# Solve the given problem involving: ##\tan^{-1} (2x+1)+ \tan^{-1} (2x-1)##

• chwala
chwala
Gold Member
Homework Statement
See attached.
Relevant Equations
Trigonometry

I let

##\tan θ = 2x+1## and ##\tan β = 2x-1##

##θ + β = \tan^{-1} \left[\dfrac{(2x+1)+(2x-1)}{1- (2x+1)(2x-1)}\right]##

...

##θ + β = \tan^{-1} \left[\dfrac{4x}{1- 2x^2+1}\right]##

##θ + β = \tan^{-1} \left[\dfrac{4x}{2(1-x^2)}\right]##

then

##\tan^{-1} \left[\dfrac{4x}{2(1-x^2)}\right]= \tan^{-1}((2)##

##\dfrac{2x}{1-x^2}= 2##

##x^2+x-2=0## We shall then have ##x=-2## and ##x=1##.
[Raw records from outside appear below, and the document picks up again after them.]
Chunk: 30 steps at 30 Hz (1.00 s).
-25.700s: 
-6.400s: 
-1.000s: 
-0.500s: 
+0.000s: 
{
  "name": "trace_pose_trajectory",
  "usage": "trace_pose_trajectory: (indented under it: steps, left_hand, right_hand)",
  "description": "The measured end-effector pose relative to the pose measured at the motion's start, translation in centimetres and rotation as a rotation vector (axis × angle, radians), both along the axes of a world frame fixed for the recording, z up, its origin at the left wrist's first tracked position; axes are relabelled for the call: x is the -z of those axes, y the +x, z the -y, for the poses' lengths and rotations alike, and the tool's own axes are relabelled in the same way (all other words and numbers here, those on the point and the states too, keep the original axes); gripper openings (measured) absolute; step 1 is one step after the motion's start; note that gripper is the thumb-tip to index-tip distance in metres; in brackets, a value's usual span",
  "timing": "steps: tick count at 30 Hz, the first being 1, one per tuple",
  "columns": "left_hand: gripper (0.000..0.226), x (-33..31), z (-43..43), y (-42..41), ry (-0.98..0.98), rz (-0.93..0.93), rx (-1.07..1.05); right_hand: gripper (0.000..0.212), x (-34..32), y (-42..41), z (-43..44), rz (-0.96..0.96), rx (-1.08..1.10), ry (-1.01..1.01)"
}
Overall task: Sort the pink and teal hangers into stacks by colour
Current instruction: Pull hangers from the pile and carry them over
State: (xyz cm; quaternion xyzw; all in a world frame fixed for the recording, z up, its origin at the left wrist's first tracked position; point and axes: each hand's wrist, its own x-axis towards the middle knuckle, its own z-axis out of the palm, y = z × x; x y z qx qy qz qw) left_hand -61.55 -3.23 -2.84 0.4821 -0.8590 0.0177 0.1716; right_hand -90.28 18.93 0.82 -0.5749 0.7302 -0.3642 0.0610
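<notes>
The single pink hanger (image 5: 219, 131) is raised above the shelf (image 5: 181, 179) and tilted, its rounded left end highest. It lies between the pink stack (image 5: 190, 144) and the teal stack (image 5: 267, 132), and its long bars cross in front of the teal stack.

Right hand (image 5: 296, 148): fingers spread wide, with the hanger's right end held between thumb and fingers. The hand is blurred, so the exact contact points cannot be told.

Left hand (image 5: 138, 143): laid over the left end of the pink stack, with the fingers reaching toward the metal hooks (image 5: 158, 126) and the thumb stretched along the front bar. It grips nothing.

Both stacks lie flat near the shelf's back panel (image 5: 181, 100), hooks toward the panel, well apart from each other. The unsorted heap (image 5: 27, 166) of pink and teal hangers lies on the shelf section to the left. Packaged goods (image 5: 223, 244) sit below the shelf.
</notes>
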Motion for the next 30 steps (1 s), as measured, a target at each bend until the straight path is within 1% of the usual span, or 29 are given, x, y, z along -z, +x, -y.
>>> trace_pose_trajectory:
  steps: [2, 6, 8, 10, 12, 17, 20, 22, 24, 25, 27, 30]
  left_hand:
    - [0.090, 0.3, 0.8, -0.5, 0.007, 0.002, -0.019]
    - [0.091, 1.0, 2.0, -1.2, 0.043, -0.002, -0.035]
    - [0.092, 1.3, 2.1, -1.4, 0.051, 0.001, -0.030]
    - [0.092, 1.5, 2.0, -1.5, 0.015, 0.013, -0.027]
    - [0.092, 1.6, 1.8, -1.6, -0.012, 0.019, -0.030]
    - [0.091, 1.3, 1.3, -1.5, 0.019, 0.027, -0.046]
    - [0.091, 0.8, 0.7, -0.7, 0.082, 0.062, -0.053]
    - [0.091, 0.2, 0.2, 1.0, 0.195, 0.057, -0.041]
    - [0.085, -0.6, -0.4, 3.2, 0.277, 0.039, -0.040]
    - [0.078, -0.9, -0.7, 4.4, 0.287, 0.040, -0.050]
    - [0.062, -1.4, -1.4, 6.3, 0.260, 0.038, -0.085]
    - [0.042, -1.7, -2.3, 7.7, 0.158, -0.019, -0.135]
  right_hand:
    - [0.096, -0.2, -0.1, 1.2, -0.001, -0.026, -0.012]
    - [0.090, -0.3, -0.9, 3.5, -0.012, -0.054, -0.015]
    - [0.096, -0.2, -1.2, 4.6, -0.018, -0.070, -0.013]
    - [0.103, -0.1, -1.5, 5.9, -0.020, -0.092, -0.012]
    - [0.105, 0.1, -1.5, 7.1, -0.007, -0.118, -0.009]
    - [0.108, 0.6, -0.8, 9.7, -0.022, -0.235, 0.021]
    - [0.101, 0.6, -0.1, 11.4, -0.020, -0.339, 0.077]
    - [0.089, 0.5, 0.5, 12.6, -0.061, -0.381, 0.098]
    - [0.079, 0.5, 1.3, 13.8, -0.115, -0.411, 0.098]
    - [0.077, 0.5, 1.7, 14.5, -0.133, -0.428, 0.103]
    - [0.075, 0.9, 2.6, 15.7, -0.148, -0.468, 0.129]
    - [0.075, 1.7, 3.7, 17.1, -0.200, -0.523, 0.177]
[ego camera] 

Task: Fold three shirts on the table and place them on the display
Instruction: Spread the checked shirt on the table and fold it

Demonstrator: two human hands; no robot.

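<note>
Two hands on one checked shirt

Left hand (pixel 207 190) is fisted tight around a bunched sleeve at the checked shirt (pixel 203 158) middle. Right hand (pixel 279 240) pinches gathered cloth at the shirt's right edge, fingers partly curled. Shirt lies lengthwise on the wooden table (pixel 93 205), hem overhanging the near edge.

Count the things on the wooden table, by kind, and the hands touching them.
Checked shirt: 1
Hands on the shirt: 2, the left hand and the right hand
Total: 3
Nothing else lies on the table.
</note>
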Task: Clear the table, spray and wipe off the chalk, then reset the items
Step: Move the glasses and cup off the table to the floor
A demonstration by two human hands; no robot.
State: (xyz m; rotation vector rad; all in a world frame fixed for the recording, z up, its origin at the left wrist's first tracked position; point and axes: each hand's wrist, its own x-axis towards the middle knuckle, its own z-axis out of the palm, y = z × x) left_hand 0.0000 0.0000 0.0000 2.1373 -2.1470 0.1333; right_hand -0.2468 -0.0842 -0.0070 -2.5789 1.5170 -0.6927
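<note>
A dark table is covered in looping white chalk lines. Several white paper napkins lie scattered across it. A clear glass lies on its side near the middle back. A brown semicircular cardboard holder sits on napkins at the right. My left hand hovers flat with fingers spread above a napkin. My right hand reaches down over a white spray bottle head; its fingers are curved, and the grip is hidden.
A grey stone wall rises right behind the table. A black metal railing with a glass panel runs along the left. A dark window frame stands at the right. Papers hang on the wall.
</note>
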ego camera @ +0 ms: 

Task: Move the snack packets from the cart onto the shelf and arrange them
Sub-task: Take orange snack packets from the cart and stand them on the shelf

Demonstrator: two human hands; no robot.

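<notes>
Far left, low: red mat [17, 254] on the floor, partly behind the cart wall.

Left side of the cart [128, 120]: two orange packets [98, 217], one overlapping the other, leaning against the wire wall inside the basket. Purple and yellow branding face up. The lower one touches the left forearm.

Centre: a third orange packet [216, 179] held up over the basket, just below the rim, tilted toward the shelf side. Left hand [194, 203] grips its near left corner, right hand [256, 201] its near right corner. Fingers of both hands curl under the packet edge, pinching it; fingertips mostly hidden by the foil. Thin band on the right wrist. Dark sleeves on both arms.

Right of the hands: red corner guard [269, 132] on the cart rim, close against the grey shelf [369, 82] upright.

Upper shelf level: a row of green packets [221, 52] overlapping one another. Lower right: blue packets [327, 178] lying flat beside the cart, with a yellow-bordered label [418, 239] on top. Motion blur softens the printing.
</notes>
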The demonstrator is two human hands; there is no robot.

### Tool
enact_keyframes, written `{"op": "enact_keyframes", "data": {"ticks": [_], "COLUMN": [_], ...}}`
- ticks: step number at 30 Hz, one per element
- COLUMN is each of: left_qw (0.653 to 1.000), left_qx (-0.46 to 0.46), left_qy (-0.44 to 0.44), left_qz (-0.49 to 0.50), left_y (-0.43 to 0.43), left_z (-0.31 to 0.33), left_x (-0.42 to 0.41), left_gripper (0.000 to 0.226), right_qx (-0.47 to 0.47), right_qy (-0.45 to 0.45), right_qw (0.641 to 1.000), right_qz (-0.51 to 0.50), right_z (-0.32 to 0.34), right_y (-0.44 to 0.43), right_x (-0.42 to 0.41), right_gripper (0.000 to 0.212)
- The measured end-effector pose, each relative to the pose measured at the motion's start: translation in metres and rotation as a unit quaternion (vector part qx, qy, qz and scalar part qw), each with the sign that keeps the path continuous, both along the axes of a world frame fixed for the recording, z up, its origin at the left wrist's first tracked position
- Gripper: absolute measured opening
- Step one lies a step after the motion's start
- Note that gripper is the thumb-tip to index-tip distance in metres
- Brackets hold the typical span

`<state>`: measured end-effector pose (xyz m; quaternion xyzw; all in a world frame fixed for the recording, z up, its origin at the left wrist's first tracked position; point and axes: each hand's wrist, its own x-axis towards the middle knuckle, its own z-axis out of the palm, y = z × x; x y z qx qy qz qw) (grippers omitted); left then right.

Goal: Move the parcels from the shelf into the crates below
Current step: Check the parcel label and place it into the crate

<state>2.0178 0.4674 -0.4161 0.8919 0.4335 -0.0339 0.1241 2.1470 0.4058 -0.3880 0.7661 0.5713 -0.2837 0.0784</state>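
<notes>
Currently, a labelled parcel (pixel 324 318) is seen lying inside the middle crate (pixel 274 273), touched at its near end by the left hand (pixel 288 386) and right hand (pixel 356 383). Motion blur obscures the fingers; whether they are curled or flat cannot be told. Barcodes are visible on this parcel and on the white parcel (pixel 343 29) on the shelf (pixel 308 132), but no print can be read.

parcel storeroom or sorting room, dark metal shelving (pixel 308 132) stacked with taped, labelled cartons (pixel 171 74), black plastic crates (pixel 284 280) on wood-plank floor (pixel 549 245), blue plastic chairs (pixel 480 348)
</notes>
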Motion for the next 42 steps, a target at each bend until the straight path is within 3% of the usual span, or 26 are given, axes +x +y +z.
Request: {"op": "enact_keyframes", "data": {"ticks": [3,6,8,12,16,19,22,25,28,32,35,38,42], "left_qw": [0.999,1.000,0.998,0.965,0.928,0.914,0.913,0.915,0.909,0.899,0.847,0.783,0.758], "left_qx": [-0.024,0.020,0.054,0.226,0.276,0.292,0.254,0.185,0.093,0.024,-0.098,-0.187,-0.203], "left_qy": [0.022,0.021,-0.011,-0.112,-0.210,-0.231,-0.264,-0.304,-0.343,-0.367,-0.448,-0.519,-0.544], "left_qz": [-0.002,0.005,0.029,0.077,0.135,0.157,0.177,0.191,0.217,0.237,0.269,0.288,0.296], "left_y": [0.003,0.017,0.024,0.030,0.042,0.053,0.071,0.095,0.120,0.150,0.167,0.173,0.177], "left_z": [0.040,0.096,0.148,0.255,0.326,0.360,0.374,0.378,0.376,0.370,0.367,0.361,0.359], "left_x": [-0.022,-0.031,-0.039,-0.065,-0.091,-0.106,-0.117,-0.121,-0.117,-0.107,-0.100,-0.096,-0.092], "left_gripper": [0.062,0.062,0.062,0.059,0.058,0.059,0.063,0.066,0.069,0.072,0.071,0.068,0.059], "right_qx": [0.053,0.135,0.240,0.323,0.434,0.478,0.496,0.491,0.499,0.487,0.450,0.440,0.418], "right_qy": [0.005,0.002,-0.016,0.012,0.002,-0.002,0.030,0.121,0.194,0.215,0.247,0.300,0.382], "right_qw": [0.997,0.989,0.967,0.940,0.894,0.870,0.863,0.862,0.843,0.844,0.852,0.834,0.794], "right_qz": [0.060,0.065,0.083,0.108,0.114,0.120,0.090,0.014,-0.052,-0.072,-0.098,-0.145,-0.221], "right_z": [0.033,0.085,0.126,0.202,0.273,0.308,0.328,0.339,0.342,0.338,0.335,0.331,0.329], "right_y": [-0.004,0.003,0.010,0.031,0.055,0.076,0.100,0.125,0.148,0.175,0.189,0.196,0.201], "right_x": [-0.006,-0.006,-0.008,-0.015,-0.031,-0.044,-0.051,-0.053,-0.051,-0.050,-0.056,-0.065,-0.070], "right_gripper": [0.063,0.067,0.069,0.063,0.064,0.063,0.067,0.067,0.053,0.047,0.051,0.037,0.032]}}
##x## can only be equal to ##1##.

Check if correct fine...alternative approach/positive criticism allowed. Cheers!

chwala said:
##x## can only be equal to ##1##.
Did you verify that your proposed "solution" ##x=1## satisfies the original equation ##\tan^{-1}\left(2x+1\right)+\tan^{-1}\left(2x-1\right)=\tan^{-1}\left(2\right)##?
Hint: ##\tan^{-1}\left(3\right)+\tan^{-1}\left(1\right)=2.034## whereas ##\tan^{-1}\left(2\right)=1.107##

chwala
renormalize said:
Did you verify that your proposed "solution" ##x=1## satisfies the original equation ##\tan^{-1}\left(2x+1\right)+\tan^{-1}\left(2x-1\right)=\tan^{-1}\left(2\right)##?
Hint: ##\tan^{-1}\left(3\right)+\tan^{-1}\left(1\right)=2.034## whereas ##\tan^{-1}\left(2\right)=1.107##
I will check this as ##x## cannot be equal to ##1##. Back after break..

just amended...

I let

##\tan θ = 2x+1## and ##\tan β = 2x-1##

##θ + β = \tan^{-1} \left[\dfrac{(2x+1)+(2x-1)}{1- (2x+1)(2x-1)}\right]##

...

##θ + β = \tan^{-1} \left[\dfrac{4x}{1- 4x^2-1}\right]##

##θ + β = \tan^{-1} \left[\dfrac{4x}{4x^2}\right]##

then

##\tan^{-1} \left[\dfrac{4x}{4x^2}\right]= \tan^{-1}(2)##

##⇒\dfrac{1}{x}= 2##

##⇒x=\dfrac{1}{2}##.

Cheers!

Structure seeker
The answer is correct but the derivation isn't. Just check your evaluation of ##1-(2x+1)(2x-1)##.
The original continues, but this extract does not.